Wednesday, January 3, 2018

The Caregiver’s New Year’s Resolution: Self-Care!

By Deanna Leyh

It’s a new year, which means it’s time for people to make their New Year’s resolutions. Most people make resolutions about eating healthier or going to a gym, but why not focus on your overall well-being and make a resolution to take better care of yourself altogether? Not just physical health, but also mental, emotional, and social well-being. Self-care is especially important for caregivers of older adults, and should always be a focus for them. So for those family caregivers, let’s make 2018’s resolution to be better self-care! Here are some ways that you can improve your own self-care and focus on taking care of you.

1)      Take a deep breath. Stress is something that many caregivers face on a daily basis, and deep breathing is an easy and effective way to combat caregiver stress and burnout. Deep breathing has a relaxing effect on the body and the mind.

2)      Practice mindfulness. Do you ever drive somewhere, get there, and then think, “I don’t remember anything of my ride over here”? That’s an example of not being mindful, or aware of the present moment. Take time each day to take in and appreciate the current moment. Notice your surroundings and pay attention to how you feel and your senses.

3)      Take a walk regularly. Walking and regular exercise is not just great for your physical health, but also a great way to get you a break from caregiving and time to yourself, which can sometimes be hard to come by.

4)      Give yourself a break. While it is also good take a break from caregiving, it’s also good to be lenient and not too hard on yourself. Caregiving is a tough job! Ask anyone else who has ever been in a caregiving role, and they’re agree with you. It’s okay if the laundry piles up a little or you don’t wash the dishes right away.

5)      Accept help that others offer. As a caregiver, it can be tough to recognize the need for help from others. We feel that we can or should be able to do everything ourselves or that people don’t really mean it when they offer help. However, people often don’t offer their assistance without meaning it, so take them up on it. If they can make dinner so you don’t have to cook or can watch your loved one for a day, try saying “Yes, thank you”!

6)      Do something fun for yourself. While you’re accepting that help from family or friends, have them watch your loved one so that you can plan a weekend getaway or meet up with friends you haven’t seen in a while.

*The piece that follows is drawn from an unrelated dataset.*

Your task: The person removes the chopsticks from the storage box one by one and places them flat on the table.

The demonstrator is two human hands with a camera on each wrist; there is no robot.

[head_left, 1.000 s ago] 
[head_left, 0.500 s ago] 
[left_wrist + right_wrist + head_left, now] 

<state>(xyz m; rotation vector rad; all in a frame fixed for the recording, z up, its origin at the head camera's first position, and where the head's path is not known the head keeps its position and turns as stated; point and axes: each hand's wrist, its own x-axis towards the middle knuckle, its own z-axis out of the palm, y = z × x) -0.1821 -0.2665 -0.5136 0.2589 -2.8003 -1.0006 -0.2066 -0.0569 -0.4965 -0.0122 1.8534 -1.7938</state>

Take time to read that book you’ve been wanting to crack open or whatever it is that brings you joy and happiness.

When you’re so focused on taking care of someone else, it’s easy to put your own care on the back-burner. But remember, you are just as important to take care of! If something happens to you, what would happen to your loved one? Remind yourself of that and keep that focus on your self-care this year so that you can improve your well-being and continue to be an amazing caregiver!